# Please help, my daughter is touching herself. .



## housewifey

Okay someone please put me at ease because I'm panicking a bit about this!

A few weeks ago my DD randomly said "I'm going in my room, shutting the door, please don't come in" I asked her why, does she not want me to play with her and she replied "No, I want to play by myself"
So fine, I left her and started putting some washing away, when I went in to her room 5 minutes later to put hers away she had her pants off and her doctor toys out. I asked her what she was doing and she just said nothing, I knew straight away and smelled one of her doctors toys to make sure and sure enough it smelt like it had been down there! So I straight away just started asking a few questions why had she done that? had someone told her to do that? Has she done it before? Does she need to tell me anything? Has anyone tried to touch her there? Just really casually, I wasn't angry or anything but she just kept replying no, nothing, nobody to every question. So I left it at that and just thought she was being curious but told her that its dirty to put her toys down there and asked her to help me clean them and asked her not to do it again, she promised.

Fast forward to 30 minutes ago DH went up to bed and then shouted me up to come see her, he went in to give her a goodnight kiss and she had books everywhere as normal so he was tucking her in, moving all the books out of the way and pulled her covers down to see if there was any books there and she had her pyjamas bottoms down and a cotton bud (ear bud) poking out of her vagina?! We were like :O what on earth! 

Is this just curiosity? Or should I be worrying about something more?? I've never heard of this before and the fact that she's trying to be secretive about it is freaking me out? She's asleep now obviously, do I bring it up in the morning? She wont know that I've caught her?! I'm so confused!

If you got this far THANK YOU! Please reassure me someone :nope:


----------



## Seity

It's called masturbating. It feels good. She obviously understands that it's not something to do in public. Nothing to worry about.


----------



## housewifey

Seity said:


> It's called masturbating. It feels good. She obviously understands that it's not something to do in public. Nothing to worry about.

But she's 4?!?


----------



## crownest

It's normal for little girls they will often "bounce" on things or rub themselves against things or people's knees . It feels nice for them but they don't understand why.Granted I haven't seen or heard of them inserting things. Little boys grap their penises .u mother calls it a start of a life long relationship.


----------



## Cattia

I don't think it's at all unusual at this age. I think as long as you are open with her about it and make sure she knows she can talk to you that's the most important thing. You want her to know that she can't do that sort of thing in front of other people but at the same time you don't want to make her feel like it's something to be ashamed of. It's a tough balancing act.


----------



## housewifey

Ahh i'm so confused! I've never heard of this being normal at 4?! I thought maybe 8 or 10 but not 4?! How on earth do I approach this? She doesn't know what sex is or where babies come from or why people touch themselves? Do I call it masturbating when talking to her? Seems too grown up? :nope::nope:


----------



## Kate&Lucas

It is normal, maybe not particularly common at her age but not a bad thing. All she knows is that she's discovered something that feels good, she has no idea why, and it's likely she knows that'a a 'private' area (hence her secrecy).
You need to bring it up with her because it's not safe for her to be using her toys or cotton buds, but there's no reason to make her feel ashamed or like it's something she shouldn't do.


----------



## Cattia

I've spoken to quite a few people whose kids have done this from this age or even younger. I would say it's best not to make a big thing of it, if you see her doing it maybe say that's something you just do when you're in your own and not when someone else is there. You could also use it as a chance to chat about the underwear rule (other people never see what's under your underwear, apart from parents /siblings. I don't think it's really a sexual thing at this age, just a nice sensation so I think I would try to be quite casual about it.


----------



## hattiehippo

Its normal for kids to explore their own bodies.
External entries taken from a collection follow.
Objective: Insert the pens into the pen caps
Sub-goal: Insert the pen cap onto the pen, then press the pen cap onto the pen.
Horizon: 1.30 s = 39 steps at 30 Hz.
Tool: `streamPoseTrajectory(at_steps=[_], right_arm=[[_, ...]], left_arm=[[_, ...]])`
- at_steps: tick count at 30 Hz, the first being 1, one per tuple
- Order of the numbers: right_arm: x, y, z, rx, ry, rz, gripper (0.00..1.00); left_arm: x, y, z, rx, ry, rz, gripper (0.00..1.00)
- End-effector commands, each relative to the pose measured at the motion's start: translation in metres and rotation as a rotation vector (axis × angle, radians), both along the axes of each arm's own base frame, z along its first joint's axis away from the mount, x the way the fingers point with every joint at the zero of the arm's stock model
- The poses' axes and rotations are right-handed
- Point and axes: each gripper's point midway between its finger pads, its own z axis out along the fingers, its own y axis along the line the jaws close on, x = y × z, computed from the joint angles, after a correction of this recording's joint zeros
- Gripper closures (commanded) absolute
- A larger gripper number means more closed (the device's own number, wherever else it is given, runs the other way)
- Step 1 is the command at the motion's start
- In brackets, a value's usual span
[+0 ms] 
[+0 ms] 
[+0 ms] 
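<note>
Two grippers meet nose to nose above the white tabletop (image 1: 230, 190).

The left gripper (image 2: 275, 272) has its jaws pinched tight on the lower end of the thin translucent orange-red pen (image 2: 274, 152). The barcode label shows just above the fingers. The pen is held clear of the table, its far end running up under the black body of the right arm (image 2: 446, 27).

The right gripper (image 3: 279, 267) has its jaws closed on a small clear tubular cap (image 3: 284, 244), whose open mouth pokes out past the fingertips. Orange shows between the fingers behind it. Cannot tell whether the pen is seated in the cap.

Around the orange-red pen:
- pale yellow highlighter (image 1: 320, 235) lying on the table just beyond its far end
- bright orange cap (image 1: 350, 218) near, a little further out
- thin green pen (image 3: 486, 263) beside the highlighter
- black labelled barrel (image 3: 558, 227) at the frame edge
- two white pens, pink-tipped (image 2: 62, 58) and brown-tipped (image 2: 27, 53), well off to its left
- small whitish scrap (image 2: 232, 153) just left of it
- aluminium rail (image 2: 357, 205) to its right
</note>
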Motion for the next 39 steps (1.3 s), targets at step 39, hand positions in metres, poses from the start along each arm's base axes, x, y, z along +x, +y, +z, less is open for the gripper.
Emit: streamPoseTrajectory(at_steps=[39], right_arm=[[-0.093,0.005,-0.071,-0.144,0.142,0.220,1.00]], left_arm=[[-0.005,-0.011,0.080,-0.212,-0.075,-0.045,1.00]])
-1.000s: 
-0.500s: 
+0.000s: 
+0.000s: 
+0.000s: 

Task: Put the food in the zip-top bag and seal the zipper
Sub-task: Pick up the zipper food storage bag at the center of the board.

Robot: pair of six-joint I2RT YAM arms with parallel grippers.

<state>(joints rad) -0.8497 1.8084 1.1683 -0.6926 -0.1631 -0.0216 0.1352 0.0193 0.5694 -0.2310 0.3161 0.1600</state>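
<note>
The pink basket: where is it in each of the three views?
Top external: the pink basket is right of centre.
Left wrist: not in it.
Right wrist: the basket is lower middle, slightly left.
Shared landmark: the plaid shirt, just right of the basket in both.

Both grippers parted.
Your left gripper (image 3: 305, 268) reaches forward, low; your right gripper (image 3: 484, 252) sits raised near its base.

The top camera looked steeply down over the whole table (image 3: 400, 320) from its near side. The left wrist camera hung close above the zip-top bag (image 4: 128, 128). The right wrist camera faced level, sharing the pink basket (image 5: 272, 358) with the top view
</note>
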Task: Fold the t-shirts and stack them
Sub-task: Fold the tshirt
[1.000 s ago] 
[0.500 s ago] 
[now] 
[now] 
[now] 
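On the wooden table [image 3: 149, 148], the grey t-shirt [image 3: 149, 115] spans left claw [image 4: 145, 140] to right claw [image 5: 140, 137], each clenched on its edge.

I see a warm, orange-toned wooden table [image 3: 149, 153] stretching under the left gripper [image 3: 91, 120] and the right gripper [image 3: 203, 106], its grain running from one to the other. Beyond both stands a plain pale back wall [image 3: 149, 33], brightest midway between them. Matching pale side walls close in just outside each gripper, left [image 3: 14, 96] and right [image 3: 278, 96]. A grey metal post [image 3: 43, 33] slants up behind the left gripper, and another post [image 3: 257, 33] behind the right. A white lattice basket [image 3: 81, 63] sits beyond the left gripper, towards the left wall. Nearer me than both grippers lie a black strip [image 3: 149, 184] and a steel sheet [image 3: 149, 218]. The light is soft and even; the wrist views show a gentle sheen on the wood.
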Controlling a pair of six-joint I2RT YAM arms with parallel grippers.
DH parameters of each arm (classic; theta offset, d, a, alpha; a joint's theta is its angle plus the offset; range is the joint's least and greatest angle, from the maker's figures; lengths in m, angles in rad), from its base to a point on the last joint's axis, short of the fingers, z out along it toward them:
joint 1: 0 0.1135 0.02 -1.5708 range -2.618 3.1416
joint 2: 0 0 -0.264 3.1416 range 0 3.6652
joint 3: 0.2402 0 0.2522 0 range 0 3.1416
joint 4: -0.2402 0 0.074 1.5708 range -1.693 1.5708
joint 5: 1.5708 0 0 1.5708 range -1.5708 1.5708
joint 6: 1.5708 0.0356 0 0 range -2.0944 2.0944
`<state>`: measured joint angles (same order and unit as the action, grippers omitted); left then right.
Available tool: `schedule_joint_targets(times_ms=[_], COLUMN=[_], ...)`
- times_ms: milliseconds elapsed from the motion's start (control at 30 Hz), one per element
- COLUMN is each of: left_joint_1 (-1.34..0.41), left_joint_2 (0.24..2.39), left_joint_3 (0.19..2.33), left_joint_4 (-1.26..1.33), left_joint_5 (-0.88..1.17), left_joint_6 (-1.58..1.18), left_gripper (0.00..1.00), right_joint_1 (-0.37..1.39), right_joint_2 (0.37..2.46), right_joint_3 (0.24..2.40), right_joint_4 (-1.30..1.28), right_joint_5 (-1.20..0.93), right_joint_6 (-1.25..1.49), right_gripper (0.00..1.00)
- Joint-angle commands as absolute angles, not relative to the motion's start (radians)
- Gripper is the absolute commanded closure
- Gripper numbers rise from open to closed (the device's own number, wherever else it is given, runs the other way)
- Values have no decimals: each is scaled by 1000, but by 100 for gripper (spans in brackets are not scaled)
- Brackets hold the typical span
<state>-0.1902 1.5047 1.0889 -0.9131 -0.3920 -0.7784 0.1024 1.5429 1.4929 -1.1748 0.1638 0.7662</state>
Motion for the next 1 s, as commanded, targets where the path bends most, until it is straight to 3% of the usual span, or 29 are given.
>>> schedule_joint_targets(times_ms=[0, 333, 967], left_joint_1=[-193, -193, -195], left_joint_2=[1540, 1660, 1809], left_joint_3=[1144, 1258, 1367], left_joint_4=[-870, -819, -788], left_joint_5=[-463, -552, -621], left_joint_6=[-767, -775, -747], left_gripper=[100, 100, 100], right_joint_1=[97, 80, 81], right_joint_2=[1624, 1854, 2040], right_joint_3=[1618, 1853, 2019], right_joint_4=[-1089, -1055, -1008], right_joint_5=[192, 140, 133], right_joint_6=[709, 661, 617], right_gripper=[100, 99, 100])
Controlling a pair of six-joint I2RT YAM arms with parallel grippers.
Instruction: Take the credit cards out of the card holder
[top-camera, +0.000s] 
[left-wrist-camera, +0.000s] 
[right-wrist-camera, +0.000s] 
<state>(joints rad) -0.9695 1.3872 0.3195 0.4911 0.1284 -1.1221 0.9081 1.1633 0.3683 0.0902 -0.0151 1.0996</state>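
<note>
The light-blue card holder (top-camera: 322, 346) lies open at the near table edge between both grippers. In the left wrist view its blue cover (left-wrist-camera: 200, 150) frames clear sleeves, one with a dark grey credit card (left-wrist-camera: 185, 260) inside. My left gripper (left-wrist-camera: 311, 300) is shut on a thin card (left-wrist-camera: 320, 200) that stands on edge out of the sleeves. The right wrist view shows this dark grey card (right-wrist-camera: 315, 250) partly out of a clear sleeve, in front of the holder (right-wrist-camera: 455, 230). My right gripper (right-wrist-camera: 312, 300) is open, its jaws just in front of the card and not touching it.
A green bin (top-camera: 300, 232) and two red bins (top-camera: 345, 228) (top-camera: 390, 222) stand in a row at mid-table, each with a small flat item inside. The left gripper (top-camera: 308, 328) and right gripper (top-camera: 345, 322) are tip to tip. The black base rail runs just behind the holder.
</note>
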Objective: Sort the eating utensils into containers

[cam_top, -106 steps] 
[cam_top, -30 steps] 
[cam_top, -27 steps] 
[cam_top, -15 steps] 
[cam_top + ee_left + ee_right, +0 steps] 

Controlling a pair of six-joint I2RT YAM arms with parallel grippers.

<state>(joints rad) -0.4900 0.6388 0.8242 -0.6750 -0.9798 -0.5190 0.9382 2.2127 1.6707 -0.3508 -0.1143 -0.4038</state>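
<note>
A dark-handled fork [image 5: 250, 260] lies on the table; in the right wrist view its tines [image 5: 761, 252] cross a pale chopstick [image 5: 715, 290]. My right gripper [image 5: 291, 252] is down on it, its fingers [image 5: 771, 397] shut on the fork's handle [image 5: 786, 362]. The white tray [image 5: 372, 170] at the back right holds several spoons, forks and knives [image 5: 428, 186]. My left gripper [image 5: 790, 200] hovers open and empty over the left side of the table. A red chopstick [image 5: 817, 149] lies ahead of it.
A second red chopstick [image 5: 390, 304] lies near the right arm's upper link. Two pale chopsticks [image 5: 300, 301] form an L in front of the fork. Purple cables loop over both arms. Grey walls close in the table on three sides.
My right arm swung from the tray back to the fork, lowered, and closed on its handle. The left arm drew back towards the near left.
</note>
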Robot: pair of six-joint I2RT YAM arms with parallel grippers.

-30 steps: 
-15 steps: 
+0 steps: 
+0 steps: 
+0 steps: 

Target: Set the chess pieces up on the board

My DS has been quite happy to sit and play with himself while sat on the loo or in his bedroom for well over a year now. Obviously its easier for a boy and probably more expected, but there's no reason why a girl wouldn't do the same. I tell him that its fine for him to do that but its a private thing to do on his own in his bedroom or to shut the bathroom door.

You could talk to your daughter about being careful about putting things inside herself in case she hurts herself but otherwise I wouldn't worry about it.


----------



## housewifey

Kate&Lucas said:


> It is normal, maybe not particularly common at her age but not a bad thing. All she knows is that she's discovered something that feels good, she has no idea why, and it's likely she knows that'a a 'private' area (hence her secrecy).
> You need to bring it up with her because it's not safe for her to be using her toys or cotton buds, but there's no reason to make her feel ashamed or like it's something she shouldn't do.

Yeah I definitely want to bring it up but just wasn't sure how to approach it. I was so worried about the cotton bud, talking to DH about it this morning I was saying what if we hadn't seen it? She could have hurt herself or something :nope:



Cattia said:


> I've spoken to quite a few people whose kids have done this from this age or even younger. I would say it's best not to make a big thing of it, if you see her doing it maybe say that's something you just do when you're in your own and not when someone else is there. You could also use it as a chance to chat about the underwear rule (other people never see what's under your underwear, apart from parents /siblings. I don't think it's really a sexual thing at this age, just a nice sensation so I think I would try to be quite casual about it.

Yes was planning on having a chat with her over summer about the underwear rule as shes starting school so will obviously be away from us longer and with new caregivers etc and not as supervised as in nursery.



hattiehippo said:


> Its normal for kids to explore their own bodies.
> 
> My DS has been quite happy to sit and play with himself while sat on the loo or in his bedroom for well over a year now. Obviously its easier for a boy and probably more expected, but there's no reason why a girl wouldn't do the same. I tell him that its fine for him to do that but its a private thing to do on his own in his bedroom or to shut the bathroom door.
> 
> You could talk to your daughter about being careful about putting things inside herself in case she hurts herself but otherwise I wouldn't worry about it.


Thanks so much for all your replies, I guess none of my friends have spoke to me about their LO's doing this so I thought it was a totally strange thing this young! But you have reassured me that its not! Phew!


----------



## lovelylaura

If I'm honest I would really freak out about it too. I know it's normal ect but 4 just seems so young and using toys/cotton buds would really worry me but I've no idea how you go about that? Im not sure I would be comfortable telling my child to use her hands not her toys. I don't know but you got my sympathies, I hope you manage to sort it out xx


----------



## kristy87

I also don't know what advice to give about the using her toys down there, but my little girl lies on her back, lifts her knees up together and squeezes, especially if she's in bed when she has a nappy on. I just tell her not to do it when other people are around but she can do it on her own. I was mortified when I realised what she was doing but now I just try shrug it off as I guess I don't want her to be ashamed of it. I hope someone can advise you about the toys. Just be reassured it's so normal. X


----------



## housewifey

Yeah it's not something I've approached yet as it'd be difficult to be like "do you remember that time ages ago that you used your doctor toys dwn there?" im not sure shed remember that specific incident. So if I hear her saying "i want to play in my room, by myself" again then i'll obviously be watching and if she goes to do the same thing then i'd approach it then.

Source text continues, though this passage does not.